> [Exercise details]
Nothing goes in the answer except the line that contains "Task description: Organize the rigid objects" and the lines after it to the end of the material below, unchanged.

> [Recorded data]
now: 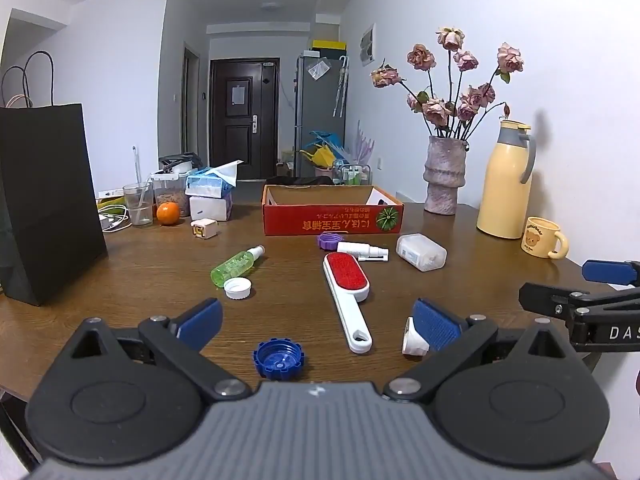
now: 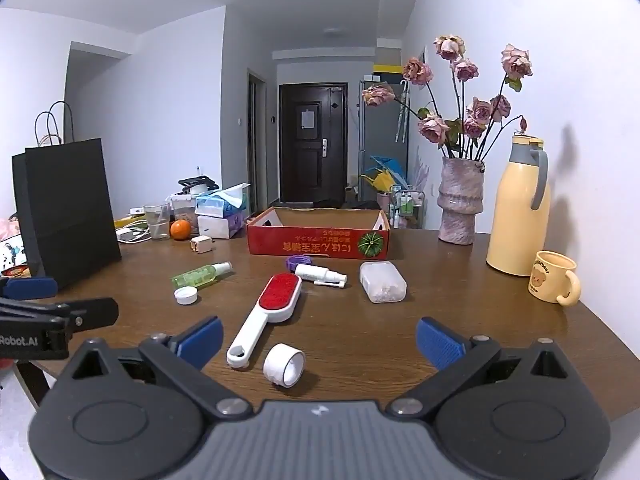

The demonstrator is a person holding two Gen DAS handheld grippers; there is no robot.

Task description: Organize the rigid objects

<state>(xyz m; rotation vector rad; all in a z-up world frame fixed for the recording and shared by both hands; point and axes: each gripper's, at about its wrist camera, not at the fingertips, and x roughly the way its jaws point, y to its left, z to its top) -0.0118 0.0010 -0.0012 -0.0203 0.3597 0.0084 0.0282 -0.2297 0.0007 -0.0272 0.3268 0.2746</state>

> [Written solution]
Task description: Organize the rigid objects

<state>(xyz m; rotation vector rad; all in a z-up world frame fixed for the recording and shared by both hands; point and axes: each gripper's, at about its wrist camera, not at the fingertips, and x roughly the way its jaws point, y to its left, z to its top) -0.0118 0.0010 -0.0012 -0.0203 0.3597 0.0084 0.0282 -0.2297 0.0007 -0.0272 0.3268 0.2746</state>

For this exercise, the work is now complete.